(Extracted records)
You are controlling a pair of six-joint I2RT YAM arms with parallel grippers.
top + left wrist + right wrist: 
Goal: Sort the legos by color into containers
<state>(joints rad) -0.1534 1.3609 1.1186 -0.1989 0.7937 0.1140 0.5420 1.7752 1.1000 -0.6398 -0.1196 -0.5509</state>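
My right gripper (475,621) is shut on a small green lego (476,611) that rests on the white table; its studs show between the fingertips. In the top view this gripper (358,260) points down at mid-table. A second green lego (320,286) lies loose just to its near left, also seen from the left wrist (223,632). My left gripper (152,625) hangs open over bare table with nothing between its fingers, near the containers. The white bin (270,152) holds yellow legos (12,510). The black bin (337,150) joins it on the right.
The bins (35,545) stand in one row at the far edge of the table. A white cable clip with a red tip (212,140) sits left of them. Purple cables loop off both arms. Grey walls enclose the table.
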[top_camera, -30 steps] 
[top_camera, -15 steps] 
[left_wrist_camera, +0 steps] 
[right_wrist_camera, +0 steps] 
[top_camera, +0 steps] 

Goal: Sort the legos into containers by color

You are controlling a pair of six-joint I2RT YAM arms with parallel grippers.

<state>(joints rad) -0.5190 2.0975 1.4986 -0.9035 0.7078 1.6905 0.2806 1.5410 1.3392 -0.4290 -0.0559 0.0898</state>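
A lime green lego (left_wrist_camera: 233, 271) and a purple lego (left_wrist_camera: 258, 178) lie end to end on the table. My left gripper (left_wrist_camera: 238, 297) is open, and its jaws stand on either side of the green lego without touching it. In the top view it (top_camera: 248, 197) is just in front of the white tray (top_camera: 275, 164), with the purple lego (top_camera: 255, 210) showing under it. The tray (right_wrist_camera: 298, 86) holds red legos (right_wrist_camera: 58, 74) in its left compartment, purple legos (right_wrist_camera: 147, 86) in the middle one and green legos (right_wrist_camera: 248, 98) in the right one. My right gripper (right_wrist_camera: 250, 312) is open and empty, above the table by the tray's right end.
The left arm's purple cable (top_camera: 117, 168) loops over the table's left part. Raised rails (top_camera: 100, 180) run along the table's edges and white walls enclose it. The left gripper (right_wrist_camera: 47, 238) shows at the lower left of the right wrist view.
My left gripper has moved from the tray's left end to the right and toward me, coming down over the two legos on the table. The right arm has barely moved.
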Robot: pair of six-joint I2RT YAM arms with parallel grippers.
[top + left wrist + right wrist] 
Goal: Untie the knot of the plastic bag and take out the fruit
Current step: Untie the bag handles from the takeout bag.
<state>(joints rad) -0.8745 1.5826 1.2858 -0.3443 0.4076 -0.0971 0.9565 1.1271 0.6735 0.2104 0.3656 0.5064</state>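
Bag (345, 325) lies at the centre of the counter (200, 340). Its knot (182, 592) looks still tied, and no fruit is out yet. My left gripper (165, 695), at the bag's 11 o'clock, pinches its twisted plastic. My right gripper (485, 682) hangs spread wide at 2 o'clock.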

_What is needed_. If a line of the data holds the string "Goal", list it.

_Final answer_.
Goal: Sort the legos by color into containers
Goal: Sort the legos into containers by color
Goal: Untie the knot of the plastic bag and take out the fruit

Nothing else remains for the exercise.